Clif Bar is one of thousands of companies going whole hog on a renewable energy future. Last year, the top buyers of wind and solar power in the U.S. were household tech names like Facebook, Google, and Microsoft, as well as big retail, telecom, and banking companies like Verizon (which, in April, announced its first-ever clean energy purchase from wind and solar projects in Illinois and Texas). Corporate procurement alone accounted for nearly half (46 percent) of the 20.2 gigawatts of renewables added to the U.S. grid in 2019, according to the Renewable Energy Buyers Alliance.
Why & how businesses are doing it
Reputation-wise, it doesn’t hurt to be on the cutting edge of the biggest energy trend of our time while helping the planet. But it also helps the bottom line. Tech and other large industries need cheap, plentiful electricity to operate their power-hungry data centers and manufacturing hubs scattered around the country. With the price of wind and solar power now competitive with fossil fuels in many places, renewables have become smart business.
Corporations generally take one of three approaches to procure large amounts of renewable energy. If the funding (and solar or wind resource) is available, a company may install an on-site system to produce as much local energy as possible. Alternatively, it may contract directly with a developer to build or purchase the electricity from a dedicated solar or wind farm. In many cases, though, businesses aiming for high shares of clean energy buy renewable energy credits (RECs), which enable them to offset their electricity consumption by purchasing an equivalent amount of renewable power. Wells Fargo and Bank of America both use RECs in their push to operate their facilities, financial centers, and ATMs with 100% renewables.

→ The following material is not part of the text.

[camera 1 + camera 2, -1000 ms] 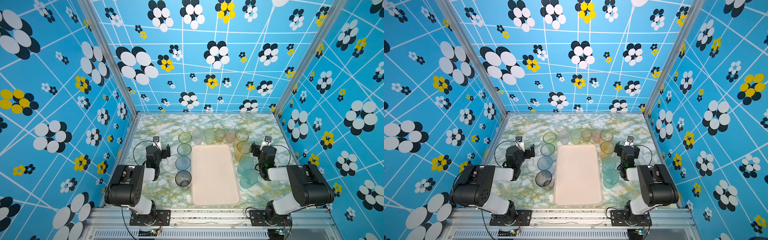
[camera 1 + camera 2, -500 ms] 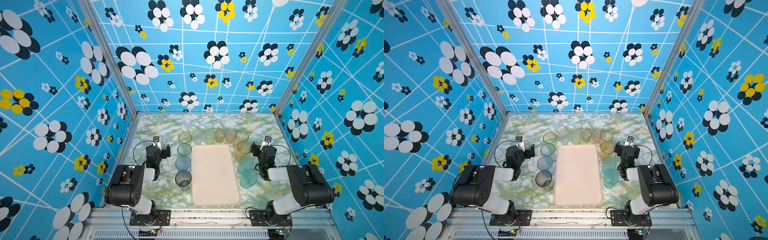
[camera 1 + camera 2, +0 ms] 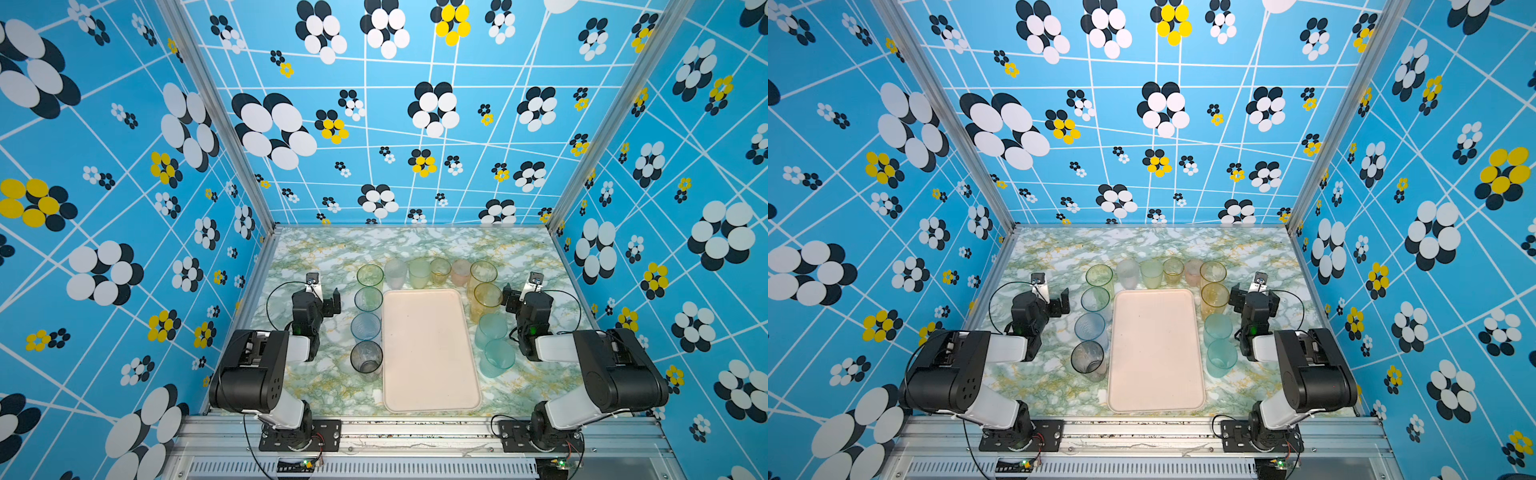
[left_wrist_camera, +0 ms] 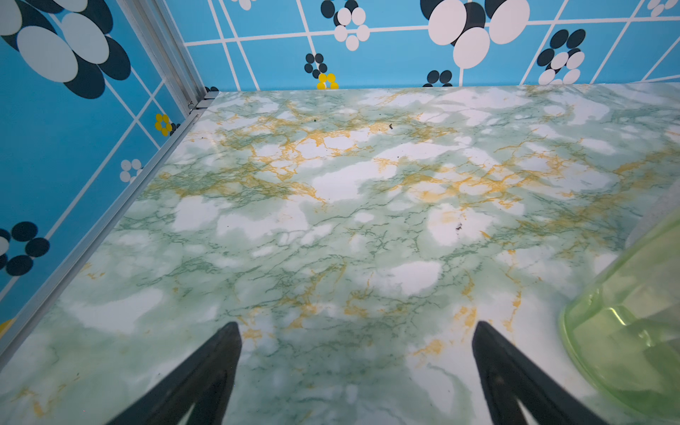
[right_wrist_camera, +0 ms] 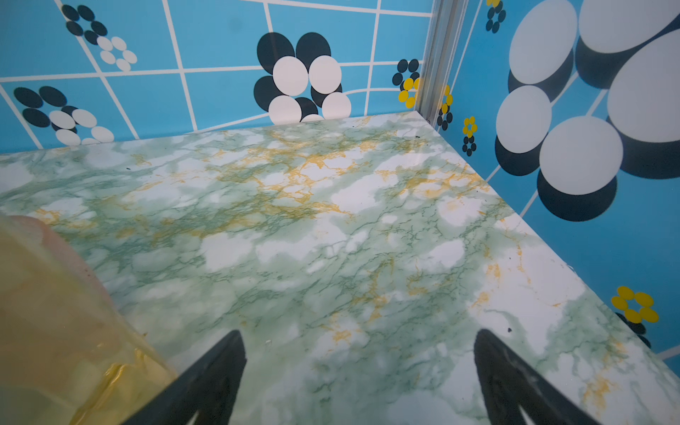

Buying renewable energy is one of the quickest ways for companies to reduce their carbon footprints. General Motors (GM), one of the first big firms to sign on to the U.S. climate pledge for businesses, announced in February that it was moving up (by a full decade!) its target for 100% renewables, aiming for 2040 rather than 2050. GM recently signed two more utility partnerships to use low-cost solar to run its manufacturing plants. “In the long run, renewables are the cheapest form of new generation, and that’s what everyone is looking for from a financial standpoint,” said Rob Threlkeld, the company’s global manager of sustainable energy, supply, and reliability.
The impact of COVID-19
Certainly, the coronavirus pandemic has altered this year’s outlook for corporate renewables, contributing to tighter budgets, lower oil and gas prices, and unanticipated changes to energy demand as more people work from home. Renewable projects are coming online slower than planned due to construction pauses, permitting delays, and supply chain disruptions. Projections suggest that corporation procurement of renewables will likely fall short of last year’s record high.
But the overall outlook remains bright. Industry experts remain confident that even if financial markets are volatile, investment in renewables—which is generally viewed as low risk with stable returns—will continue. Meanwhile, the number of companies making voluntary commitments to transition to 100% clean energy continues to climb, and ripple effects are being seen across the supply chain. After Apple committed to using 100% renewable energy (a goal it achieved in 2018), at least 23 of its suppliers also agreed to a 100% target.
As consumers and citizens, we should support these forward-thinking companies for their renewable ambitions—and pressure their peers — and policymakers on Capitol Hill — in this direction. Businesses have a critical role to play, and now that clean, renewable energy is such a solid win-win-win for them, this sector of our economy must step on the accelerator.